Reunião de Crise da Fifa
O presidente da Fifa, Gianni Infantino, convocou uma reunião de crise com os principais integrantes da entidade para esta quarta-feira, dia 5 de julho, na cidade de Rabat, localizada no Marrocos. A iniciativa do dirigente visa conter o crescente isolamento político que se intensificou após o insucesso na criação da Fifa Forward Enterprise (FFE). Essa proposta previa a venda de ações minoritárias para investidores privados e tinha como expectativa arrecadar até 4,2 bilhões de dólares, o que equivale a aproximadamente 23,8 bilhões de reais na cotação atual.
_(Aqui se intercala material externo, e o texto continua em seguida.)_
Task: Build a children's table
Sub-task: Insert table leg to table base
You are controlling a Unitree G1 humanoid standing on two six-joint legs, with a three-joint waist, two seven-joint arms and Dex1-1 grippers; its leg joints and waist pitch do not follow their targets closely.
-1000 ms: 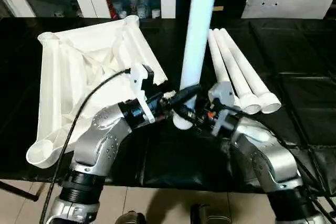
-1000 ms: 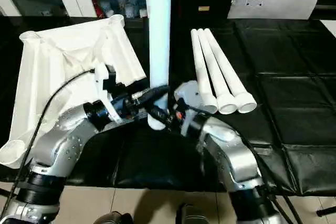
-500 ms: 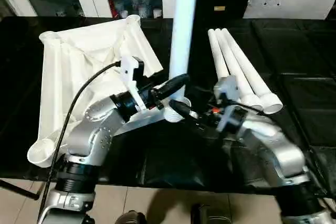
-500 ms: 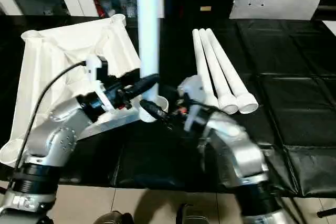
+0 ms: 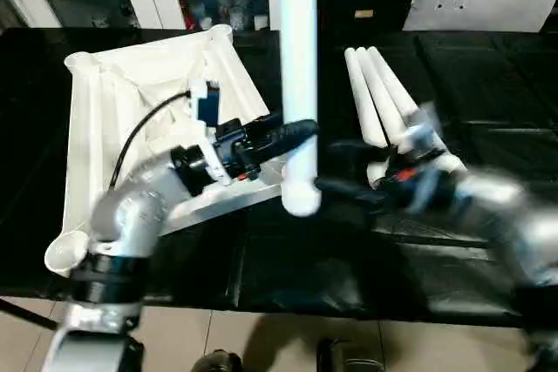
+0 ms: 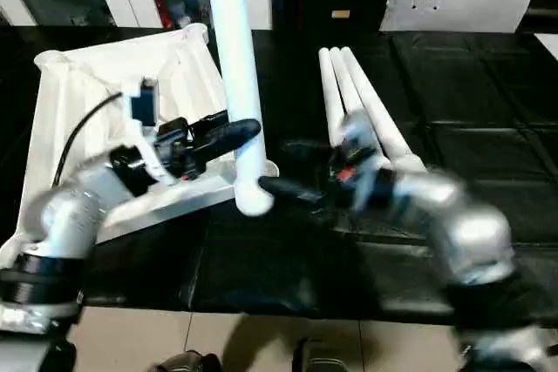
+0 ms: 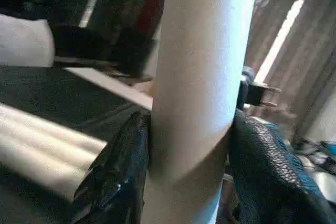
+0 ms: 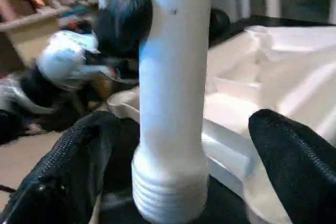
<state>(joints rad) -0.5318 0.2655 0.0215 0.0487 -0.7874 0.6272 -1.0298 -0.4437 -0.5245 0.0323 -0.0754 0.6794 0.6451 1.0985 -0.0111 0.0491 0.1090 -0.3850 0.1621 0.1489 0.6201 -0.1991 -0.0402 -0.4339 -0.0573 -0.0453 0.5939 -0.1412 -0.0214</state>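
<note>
Gripping an unmarked leg (image 5: 298, 84), left claw (image 5: 292, 132).

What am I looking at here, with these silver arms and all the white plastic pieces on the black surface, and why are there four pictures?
This is a humanoid robot putting together a children's table. Two pictures come from a stereo camera on its head, looking down over its silver forearms. The other two come from cameras on its wrists, looking along each gripper's two black fingers.

On the black sheet-covered work surface lies the white plastic rectangular tabletop, upside down with its ribbed underside up. Beside it lie three long round tapered white legs, side by side.

The left gripper is clamped on a fourth white leg, holding it upright, ridged end down; the left wrist view shows its fingers pressed against both sides. The right gripper is open, its fingers apart from the leg.
</note>
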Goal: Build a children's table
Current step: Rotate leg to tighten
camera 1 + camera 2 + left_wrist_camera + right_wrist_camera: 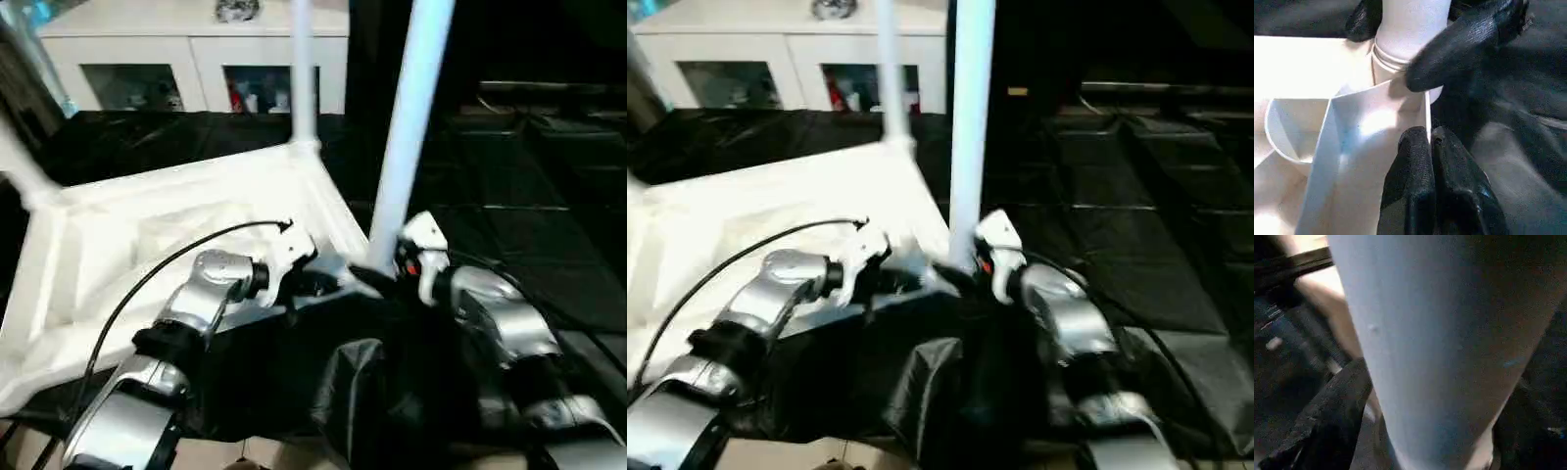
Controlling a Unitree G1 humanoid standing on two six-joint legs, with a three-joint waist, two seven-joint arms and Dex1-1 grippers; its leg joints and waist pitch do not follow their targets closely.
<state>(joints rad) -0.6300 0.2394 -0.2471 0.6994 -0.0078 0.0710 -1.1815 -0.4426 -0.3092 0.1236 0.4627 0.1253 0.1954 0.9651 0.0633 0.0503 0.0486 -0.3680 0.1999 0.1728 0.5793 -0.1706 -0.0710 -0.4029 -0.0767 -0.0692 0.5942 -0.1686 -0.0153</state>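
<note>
The left gripper [1432, 147], its two black fingers pressed together, rested against the near corner wall of the upturned white plastic children's table [147, 255], which lay on black sheeting [509, 245]. Just beside it, the right gripper [377, 279] stood with fingers apart around the base of the nearest white tubular leg [407, 127], seated upright in its corner socket. Beyond stood a white glass-fronted cabinet [196, 59].

Closed left claw [1431, 147] at tabletop's edge [1376, 127], leg [1410, 29] in corner socket, black finger [1464, 44] touching it
</note>
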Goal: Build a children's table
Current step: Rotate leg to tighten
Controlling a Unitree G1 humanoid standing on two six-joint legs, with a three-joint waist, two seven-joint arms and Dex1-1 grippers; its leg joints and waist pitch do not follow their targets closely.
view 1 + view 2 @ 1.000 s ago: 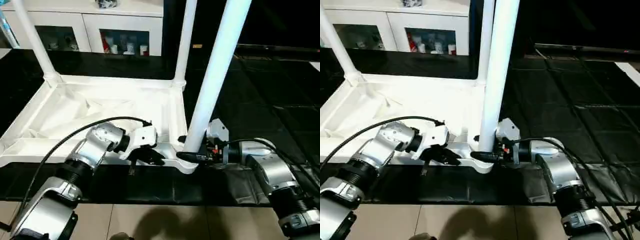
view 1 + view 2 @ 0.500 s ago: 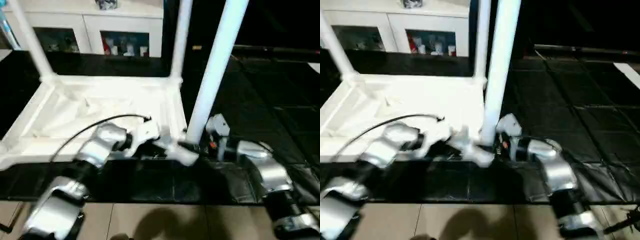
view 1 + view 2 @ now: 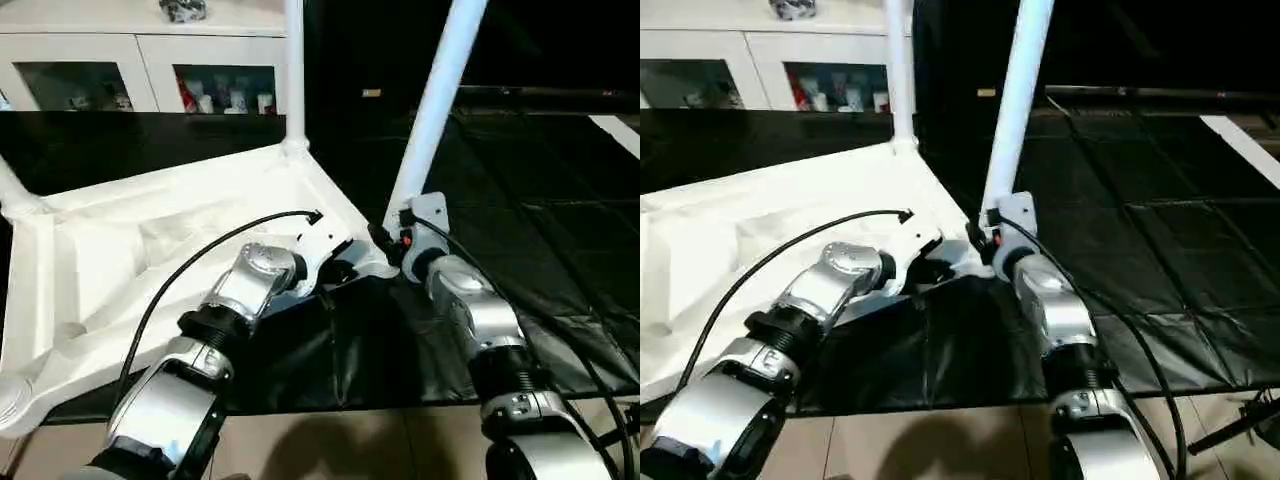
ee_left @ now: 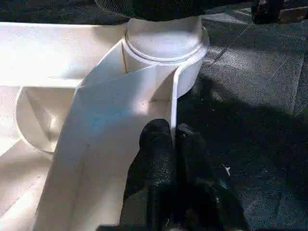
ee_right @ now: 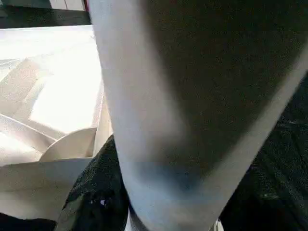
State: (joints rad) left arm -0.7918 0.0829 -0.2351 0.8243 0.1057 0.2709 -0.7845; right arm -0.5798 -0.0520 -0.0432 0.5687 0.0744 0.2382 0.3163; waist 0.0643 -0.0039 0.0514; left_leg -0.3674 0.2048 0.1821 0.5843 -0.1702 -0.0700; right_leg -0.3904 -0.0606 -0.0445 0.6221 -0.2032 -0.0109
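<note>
The children's table lies upside down on a black mat, its white ribbed top turned at an angle to me. A white leg rises slanted from the near right corner socket. My right gripper is shut around that leg's base, which looms close in the right wrist view. My left gripper sits just left of that corner, its black fingers shut on the thin rim wall. A second leg stands in the far corner, and a third shows at the left edge.
A white glass-door cabinet stands behind the table. The black mat stretches out to the right, and tan floor lies at its near edge. A bare corner socket of the top sits at the near left.
The table top has swung round, its near right corner going away from me and its far side to the left. Both grippers went with it, keeping their holds.
</note>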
No entanto, a proposta encontrou uma significativa rejeição no mercado, resultando em seu cancelamento apenas três dias após o anúncio oficial.
Críticas e Repercussões
O movimento em torno da FFE gerou críticas severas de aliados históricos de Infantino e enfraqueceu sua gestão. O secretário-geral da Fifa, Mattias Grafström, descreveu o episódio como lamentável em um comunicado interno. De maneira similar, o chefe de Desenvolvimento Global, Arsène Wenger, considerou que o recuo em relação à proposta foi absolutamente necessário.
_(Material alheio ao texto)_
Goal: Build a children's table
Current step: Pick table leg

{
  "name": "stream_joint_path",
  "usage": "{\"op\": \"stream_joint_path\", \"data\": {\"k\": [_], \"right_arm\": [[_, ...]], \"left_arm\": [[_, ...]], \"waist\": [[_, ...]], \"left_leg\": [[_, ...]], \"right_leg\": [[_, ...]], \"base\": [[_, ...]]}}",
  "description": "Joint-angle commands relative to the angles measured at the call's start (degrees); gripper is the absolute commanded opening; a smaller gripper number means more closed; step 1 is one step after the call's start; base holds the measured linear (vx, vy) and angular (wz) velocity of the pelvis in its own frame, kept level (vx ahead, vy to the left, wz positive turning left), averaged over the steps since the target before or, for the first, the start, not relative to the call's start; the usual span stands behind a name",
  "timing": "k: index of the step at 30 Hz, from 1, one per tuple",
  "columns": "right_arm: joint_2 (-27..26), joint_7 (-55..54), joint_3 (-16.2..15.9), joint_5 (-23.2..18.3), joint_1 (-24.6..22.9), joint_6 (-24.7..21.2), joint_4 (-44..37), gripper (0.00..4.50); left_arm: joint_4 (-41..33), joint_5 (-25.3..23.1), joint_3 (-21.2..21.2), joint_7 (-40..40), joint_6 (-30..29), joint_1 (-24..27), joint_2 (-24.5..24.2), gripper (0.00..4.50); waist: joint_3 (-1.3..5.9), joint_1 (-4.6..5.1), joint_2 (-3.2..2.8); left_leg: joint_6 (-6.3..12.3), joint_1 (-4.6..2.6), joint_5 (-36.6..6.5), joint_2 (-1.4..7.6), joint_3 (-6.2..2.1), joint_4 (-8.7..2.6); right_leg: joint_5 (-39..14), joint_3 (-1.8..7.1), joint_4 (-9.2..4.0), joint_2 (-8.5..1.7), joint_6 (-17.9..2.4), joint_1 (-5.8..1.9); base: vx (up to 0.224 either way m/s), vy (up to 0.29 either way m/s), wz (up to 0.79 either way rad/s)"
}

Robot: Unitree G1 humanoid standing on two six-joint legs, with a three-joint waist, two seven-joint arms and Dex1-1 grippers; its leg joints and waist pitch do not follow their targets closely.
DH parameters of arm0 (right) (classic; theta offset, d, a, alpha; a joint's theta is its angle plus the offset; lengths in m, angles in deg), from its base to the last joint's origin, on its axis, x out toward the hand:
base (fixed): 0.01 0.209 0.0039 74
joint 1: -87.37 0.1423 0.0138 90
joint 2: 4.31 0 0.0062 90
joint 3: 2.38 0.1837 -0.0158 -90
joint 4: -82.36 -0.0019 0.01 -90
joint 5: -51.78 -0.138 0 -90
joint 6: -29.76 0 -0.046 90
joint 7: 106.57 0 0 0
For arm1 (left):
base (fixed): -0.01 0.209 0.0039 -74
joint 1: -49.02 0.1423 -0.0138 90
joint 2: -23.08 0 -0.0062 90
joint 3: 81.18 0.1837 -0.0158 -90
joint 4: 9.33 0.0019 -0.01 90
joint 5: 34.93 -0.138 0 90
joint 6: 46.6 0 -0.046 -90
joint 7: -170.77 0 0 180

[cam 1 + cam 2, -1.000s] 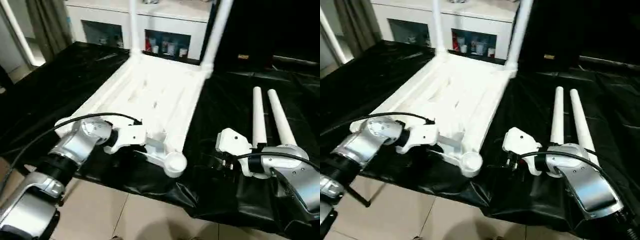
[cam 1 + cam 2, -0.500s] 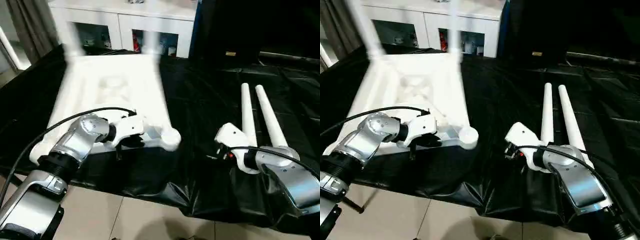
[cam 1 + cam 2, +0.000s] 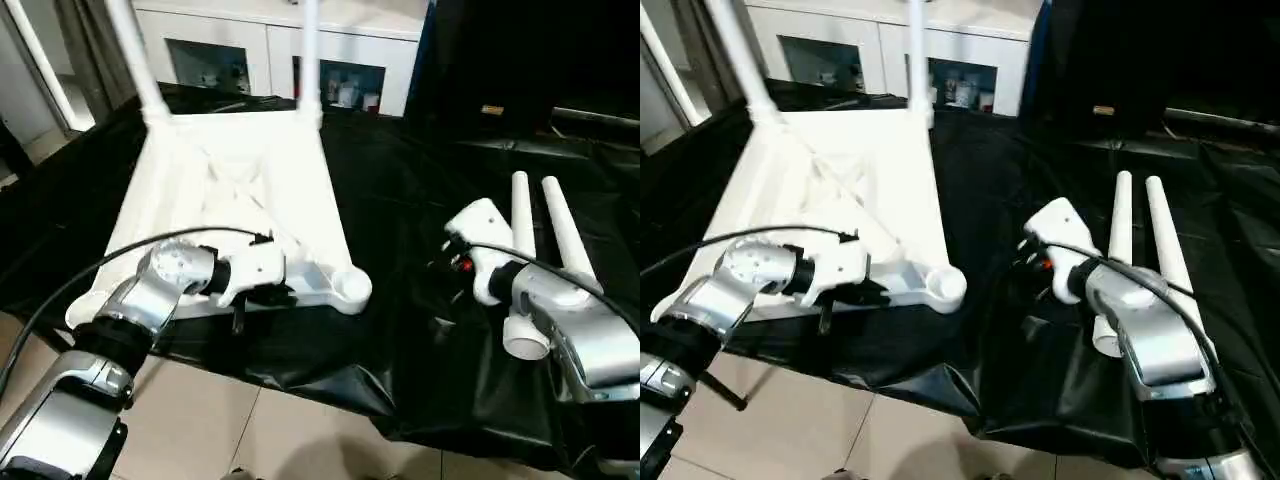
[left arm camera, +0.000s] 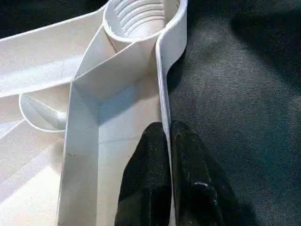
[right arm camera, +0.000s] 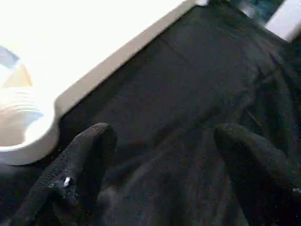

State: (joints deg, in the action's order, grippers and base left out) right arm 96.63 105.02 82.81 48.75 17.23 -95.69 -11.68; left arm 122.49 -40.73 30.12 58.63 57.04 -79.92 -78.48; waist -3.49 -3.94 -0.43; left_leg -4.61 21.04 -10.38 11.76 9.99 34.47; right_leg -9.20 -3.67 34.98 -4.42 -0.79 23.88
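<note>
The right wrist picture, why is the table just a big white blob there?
In the right wrist view the table top glares so bright that its ribs wash out, and the black fingers look soft; in the left wrist view the corner socket shows its ridges crisply.

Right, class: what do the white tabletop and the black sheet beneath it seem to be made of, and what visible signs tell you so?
White ribbed rectangular tabletop: probably moulded plastic, smooth and semi-gloss; thin ribs and a round ridged corner socket suggest it. Black sheet: apparently thin plastic film or coated fabric, going by its glossy creases and limp drape over the edge.
</note>
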Motion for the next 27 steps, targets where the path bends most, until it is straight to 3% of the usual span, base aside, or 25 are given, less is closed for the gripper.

Por outro lado, a União das Associações Europeias de Futebol (Uefa) começou a defender de forma aberta uma mudança na liderança da Fifa. Consequentemente, a Uefa passou a liderar a oposição, articulando um boicote de suas 55 federações filiadas a futuras competições do calendário internacional.
Articulação no Marrocos
A escolha do Marrocos como local para o encontro foi estratégica, uma vez que o país africano será uma das sedes da Copa do Mundo de 2030 e mantém uma aliança sólida com a gestão atual da Fifa. Assim, Gianni Infantino busca reestruturar seu apoio político em vista da eleição presidencial que está agendada para março de 2027. Essa movimentação tem como objetivo evitar a convocação de uma reunião de emergência no Conselho da Fifa. Para que tal convocação ocorra, é necessário que 19 dos 37 membros do colegiado assinem a solicitação para discutir a possibilidade de destituição do presidente.
Mantendo o Apoio
Apesar da pressão intensa exercida pela Uefa, pela Confederação de Futebol da América do Norte, Central e Caribe (Concacaf) e pela Confederação Asiática de Futebol, Infantino ainda conta com o apoio de parte dos dirigentes da Confederação Africana de Futebol (CAF) e da Confederação Sul-Americana de Futebol (Conmebol). Adicionalmente, o presidente da Fifa busca demonstrar sua capacidade de liderança para garantir seu quarto mandato consecutivo à frente da entidade. Portanto, os desdobramentos da reunião em Rabat serão cruciais para definir os próximos passos da crise e o futuro da liderança do futebol mundial.